--- What is being asked ---
In the data below, locate each line with the word "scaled" and list it.

══════════════════════════════

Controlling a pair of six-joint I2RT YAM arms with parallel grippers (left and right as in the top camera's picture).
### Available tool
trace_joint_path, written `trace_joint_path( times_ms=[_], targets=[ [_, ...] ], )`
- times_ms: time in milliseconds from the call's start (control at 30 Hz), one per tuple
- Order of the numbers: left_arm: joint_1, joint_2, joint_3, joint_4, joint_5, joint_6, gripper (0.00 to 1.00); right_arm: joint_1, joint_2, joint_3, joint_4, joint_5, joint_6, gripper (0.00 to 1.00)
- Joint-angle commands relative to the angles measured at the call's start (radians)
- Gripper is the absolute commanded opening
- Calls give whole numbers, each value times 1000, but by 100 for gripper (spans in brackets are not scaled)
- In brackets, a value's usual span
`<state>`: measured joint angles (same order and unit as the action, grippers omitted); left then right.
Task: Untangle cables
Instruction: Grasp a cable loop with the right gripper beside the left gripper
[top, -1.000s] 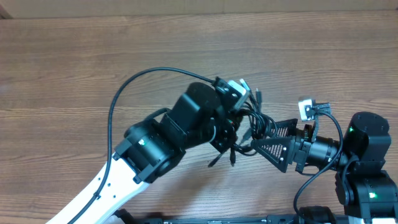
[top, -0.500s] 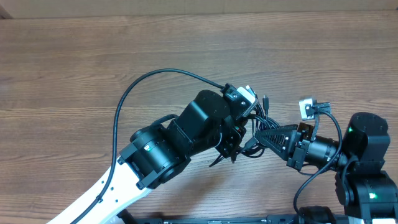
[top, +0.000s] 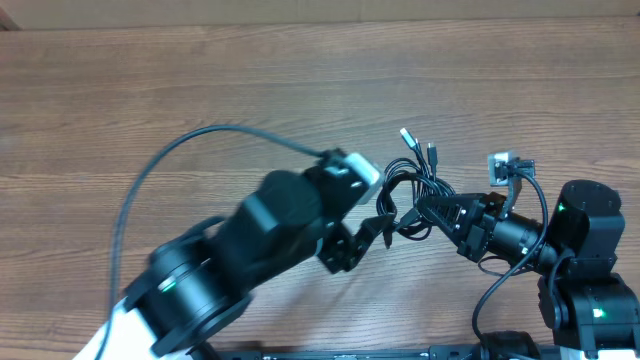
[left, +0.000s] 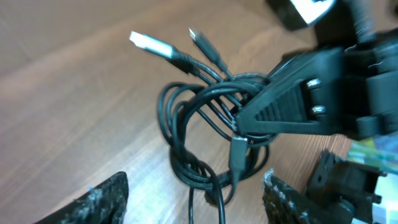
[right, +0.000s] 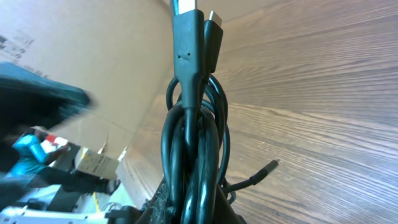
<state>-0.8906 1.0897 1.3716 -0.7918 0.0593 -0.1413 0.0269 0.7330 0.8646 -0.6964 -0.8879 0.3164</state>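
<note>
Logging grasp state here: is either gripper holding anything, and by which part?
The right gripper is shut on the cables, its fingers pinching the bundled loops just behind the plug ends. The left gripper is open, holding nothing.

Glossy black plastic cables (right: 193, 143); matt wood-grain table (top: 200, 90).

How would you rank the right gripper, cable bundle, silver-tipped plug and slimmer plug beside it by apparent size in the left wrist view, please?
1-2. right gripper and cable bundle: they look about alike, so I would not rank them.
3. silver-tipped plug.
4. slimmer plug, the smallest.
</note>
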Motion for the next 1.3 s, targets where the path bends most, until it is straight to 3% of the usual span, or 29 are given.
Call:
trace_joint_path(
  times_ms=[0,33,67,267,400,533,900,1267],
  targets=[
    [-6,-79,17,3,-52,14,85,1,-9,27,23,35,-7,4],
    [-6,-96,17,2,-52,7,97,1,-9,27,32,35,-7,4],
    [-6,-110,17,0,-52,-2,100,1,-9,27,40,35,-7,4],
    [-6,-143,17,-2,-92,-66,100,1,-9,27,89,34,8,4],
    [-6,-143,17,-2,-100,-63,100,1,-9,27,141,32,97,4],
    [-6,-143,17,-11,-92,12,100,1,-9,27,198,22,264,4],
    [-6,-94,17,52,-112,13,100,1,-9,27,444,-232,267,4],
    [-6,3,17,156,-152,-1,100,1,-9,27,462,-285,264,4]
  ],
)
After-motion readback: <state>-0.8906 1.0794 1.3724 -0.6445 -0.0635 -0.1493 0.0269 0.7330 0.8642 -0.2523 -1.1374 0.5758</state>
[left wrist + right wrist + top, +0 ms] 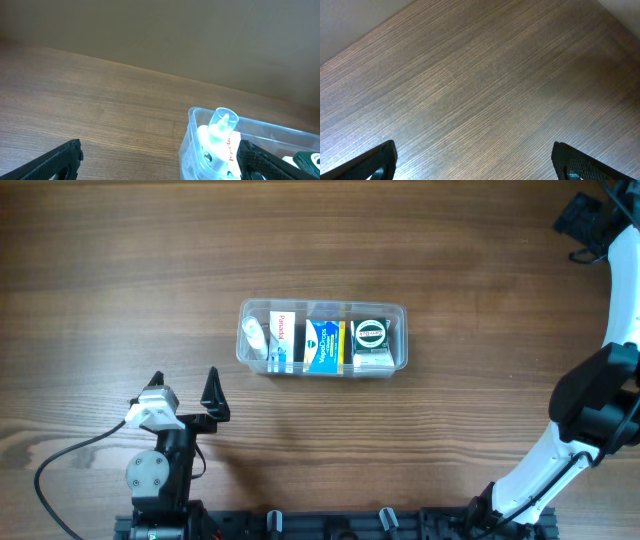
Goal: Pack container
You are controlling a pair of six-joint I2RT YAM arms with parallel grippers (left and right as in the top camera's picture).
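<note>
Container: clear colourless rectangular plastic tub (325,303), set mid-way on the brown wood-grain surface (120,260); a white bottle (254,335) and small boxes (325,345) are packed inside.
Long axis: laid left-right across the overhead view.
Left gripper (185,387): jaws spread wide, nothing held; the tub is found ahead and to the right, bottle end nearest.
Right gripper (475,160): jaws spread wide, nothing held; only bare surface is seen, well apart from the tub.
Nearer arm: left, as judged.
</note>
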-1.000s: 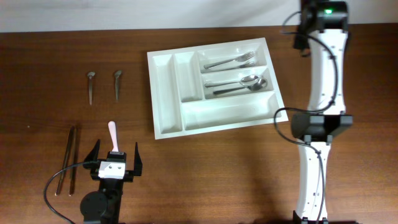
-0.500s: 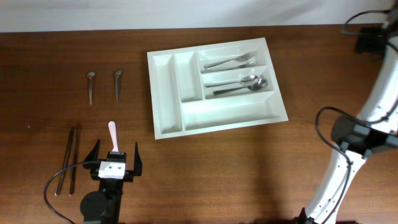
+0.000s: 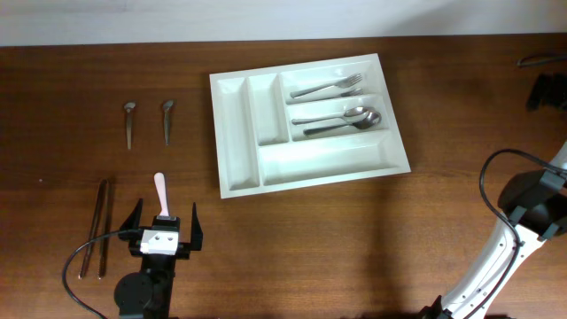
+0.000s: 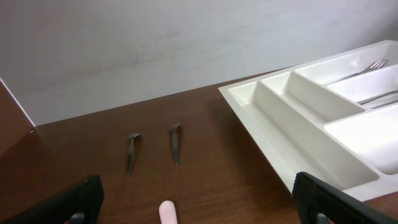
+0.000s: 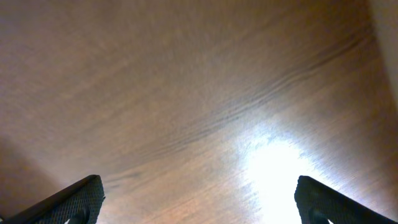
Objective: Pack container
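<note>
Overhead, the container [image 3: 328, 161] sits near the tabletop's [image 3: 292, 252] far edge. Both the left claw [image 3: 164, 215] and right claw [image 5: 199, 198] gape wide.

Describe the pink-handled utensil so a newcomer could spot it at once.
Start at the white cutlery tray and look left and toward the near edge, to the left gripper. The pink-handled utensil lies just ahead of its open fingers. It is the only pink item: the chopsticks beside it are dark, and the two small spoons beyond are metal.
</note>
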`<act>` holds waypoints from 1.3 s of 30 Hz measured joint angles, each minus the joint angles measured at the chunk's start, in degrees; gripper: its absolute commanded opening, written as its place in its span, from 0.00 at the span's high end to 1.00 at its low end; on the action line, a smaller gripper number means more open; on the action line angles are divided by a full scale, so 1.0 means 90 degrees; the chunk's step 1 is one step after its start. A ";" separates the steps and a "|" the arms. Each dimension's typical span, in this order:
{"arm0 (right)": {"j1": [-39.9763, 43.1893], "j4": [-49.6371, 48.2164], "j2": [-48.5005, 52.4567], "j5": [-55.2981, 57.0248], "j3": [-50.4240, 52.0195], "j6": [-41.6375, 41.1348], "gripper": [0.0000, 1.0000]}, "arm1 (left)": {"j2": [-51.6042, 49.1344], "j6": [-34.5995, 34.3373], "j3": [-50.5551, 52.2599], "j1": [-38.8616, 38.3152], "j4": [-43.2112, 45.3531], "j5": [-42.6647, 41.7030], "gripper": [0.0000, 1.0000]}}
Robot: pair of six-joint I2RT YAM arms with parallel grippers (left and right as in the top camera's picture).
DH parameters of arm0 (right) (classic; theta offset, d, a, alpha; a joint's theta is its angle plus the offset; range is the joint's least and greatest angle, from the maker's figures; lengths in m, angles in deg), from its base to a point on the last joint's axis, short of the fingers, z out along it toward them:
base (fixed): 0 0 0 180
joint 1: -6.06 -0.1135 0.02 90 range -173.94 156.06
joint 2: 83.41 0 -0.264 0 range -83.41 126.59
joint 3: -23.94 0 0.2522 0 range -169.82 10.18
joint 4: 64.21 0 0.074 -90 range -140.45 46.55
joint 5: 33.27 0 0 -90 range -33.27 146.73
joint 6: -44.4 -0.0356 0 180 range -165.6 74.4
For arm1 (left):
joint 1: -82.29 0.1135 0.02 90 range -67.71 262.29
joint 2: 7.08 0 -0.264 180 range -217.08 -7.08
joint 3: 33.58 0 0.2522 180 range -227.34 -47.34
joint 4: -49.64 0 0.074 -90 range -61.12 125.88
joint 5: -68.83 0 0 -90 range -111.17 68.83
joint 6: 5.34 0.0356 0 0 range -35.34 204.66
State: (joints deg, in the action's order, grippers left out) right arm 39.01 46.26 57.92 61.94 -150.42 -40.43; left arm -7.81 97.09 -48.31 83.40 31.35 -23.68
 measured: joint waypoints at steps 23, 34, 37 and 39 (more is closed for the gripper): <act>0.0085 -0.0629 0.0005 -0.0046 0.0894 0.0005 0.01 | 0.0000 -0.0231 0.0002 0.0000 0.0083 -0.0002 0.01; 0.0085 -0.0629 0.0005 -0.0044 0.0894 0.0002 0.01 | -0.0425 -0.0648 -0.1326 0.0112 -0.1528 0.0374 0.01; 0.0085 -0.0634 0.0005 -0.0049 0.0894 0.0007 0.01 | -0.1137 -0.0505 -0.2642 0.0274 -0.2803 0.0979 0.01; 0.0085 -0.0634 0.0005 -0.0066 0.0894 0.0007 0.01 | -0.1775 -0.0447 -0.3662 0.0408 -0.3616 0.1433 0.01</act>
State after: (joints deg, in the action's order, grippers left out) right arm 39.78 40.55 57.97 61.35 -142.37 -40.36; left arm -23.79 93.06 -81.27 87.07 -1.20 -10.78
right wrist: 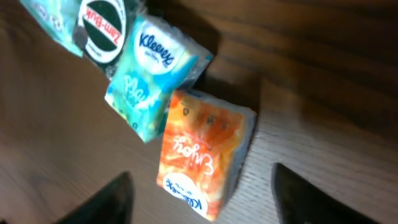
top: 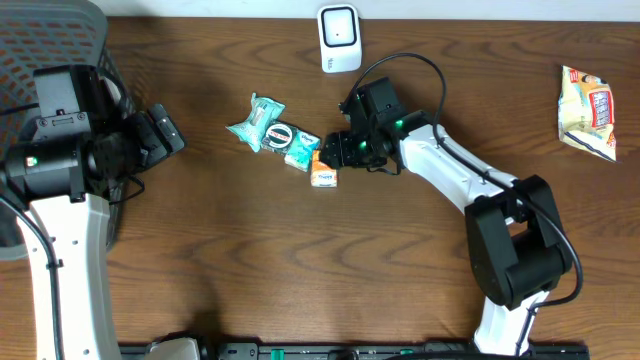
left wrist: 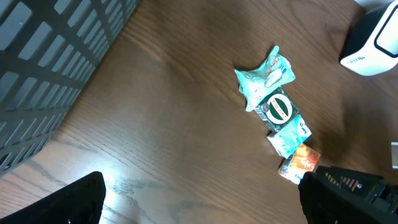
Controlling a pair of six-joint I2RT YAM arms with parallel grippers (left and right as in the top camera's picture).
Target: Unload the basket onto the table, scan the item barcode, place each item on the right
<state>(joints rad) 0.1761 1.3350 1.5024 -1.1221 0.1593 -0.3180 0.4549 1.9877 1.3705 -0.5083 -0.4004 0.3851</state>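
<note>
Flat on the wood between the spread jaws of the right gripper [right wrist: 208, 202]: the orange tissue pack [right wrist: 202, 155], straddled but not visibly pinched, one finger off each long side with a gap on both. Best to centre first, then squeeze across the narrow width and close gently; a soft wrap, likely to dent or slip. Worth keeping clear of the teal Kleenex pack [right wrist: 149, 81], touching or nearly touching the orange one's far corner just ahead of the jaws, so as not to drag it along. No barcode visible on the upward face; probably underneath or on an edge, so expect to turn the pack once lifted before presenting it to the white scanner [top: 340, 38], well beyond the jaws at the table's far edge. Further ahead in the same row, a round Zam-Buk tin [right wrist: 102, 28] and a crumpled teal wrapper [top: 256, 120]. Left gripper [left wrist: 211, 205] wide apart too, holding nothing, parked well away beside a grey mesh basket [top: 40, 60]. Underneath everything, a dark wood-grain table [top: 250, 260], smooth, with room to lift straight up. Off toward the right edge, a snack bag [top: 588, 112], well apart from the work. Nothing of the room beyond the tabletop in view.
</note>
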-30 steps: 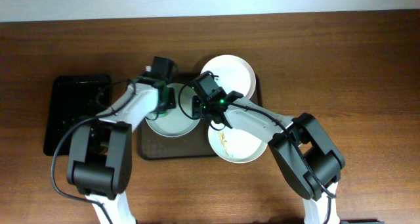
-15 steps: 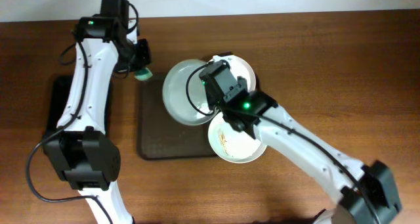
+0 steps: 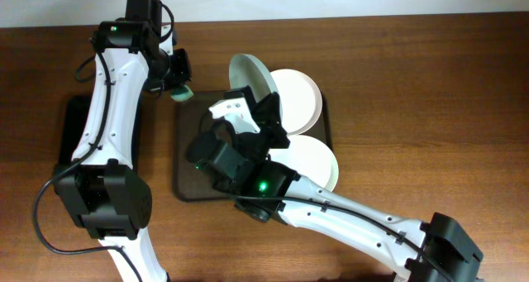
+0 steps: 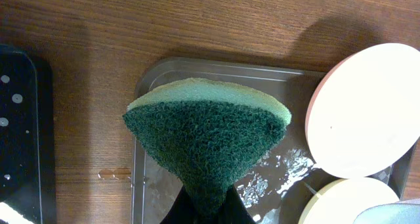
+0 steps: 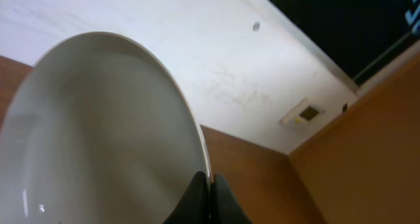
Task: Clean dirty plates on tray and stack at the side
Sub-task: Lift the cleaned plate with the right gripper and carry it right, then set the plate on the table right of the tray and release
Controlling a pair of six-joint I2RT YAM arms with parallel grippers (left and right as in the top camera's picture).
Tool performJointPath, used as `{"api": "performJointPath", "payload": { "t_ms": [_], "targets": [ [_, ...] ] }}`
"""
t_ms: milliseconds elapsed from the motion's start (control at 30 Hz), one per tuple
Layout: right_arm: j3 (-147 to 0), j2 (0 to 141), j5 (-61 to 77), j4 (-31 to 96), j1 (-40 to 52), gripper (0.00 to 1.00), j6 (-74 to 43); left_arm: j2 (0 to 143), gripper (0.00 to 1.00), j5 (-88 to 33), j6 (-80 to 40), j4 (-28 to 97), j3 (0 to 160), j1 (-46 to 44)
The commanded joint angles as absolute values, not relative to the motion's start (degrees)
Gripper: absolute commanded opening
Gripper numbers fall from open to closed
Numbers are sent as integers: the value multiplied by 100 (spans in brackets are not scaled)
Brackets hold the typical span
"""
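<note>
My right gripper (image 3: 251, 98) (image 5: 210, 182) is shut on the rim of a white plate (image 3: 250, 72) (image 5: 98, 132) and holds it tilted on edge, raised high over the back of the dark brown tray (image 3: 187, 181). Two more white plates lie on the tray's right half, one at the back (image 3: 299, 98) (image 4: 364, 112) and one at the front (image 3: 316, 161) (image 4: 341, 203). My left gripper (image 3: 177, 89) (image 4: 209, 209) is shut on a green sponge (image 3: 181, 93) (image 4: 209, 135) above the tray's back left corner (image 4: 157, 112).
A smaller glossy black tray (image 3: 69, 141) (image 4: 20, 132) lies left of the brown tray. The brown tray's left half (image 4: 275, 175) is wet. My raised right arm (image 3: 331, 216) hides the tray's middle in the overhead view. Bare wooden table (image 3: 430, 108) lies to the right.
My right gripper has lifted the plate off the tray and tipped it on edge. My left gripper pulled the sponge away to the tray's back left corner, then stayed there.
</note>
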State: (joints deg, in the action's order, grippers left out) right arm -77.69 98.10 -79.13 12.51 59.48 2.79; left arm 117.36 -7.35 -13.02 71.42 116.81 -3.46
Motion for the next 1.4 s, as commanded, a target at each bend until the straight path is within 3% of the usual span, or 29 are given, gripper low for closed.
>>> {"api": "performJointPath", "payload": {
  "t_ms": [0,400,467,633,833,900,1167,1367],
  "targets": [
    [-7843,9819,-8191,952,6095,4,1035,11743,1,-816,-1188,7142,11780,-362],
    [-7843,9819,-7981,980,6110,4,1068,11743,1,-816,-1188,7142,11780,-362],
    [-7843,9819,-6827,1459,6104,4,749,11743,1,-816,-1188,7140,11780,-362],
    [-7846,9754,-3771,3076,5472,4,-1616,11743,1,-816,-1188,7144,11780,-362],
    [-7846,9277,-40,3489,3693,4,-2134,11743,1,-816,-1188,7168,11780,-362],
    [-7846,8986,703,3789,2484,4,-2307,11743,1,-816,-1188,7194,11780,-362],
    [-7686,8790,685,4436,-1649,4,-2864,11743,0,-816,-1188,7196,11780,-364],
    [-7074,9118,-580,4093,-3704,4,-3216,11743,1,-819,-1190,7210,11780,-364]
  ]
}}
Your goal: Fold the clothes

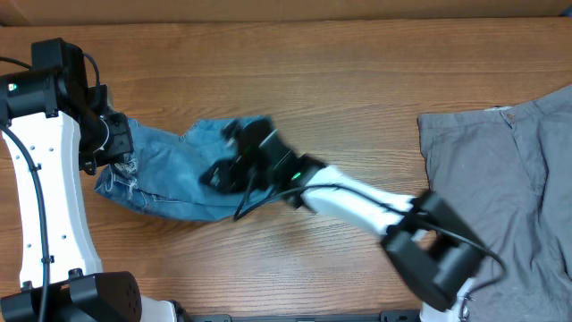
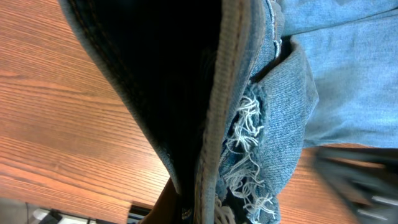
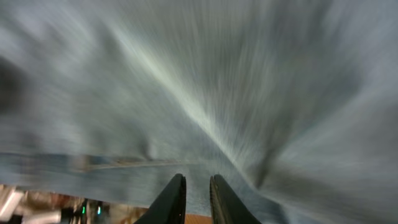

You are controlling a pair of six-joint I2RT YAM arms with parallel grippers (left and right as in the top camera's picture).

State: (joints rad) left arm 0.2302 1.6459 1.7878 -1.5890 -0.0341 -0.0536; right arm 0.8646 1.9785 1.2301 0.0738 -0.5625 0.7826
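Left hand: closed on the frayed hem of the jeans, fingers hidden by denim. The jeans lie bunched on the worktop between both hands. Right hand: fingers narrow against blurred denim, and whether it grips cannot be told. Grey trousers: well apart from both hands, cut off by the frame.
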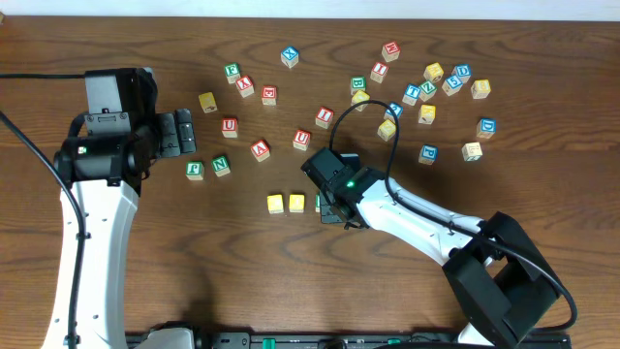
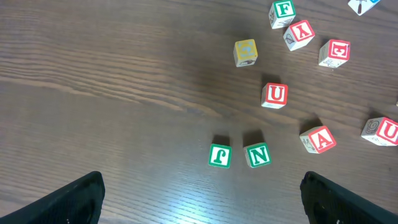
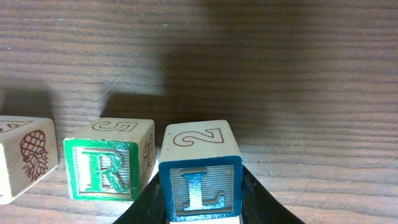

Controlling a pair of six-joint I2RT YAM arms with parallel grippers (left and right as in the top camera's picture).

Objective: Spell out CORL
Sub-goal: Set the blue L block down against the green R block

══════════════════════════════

--- Answer to this problem ---
- Calls give whole numbers, each value times 1000, but by 100 for gripper (spans in brackets are not scaled)
Numbers are sent as integers: the value multiplied by 100 (spans in brackets are not scaled)

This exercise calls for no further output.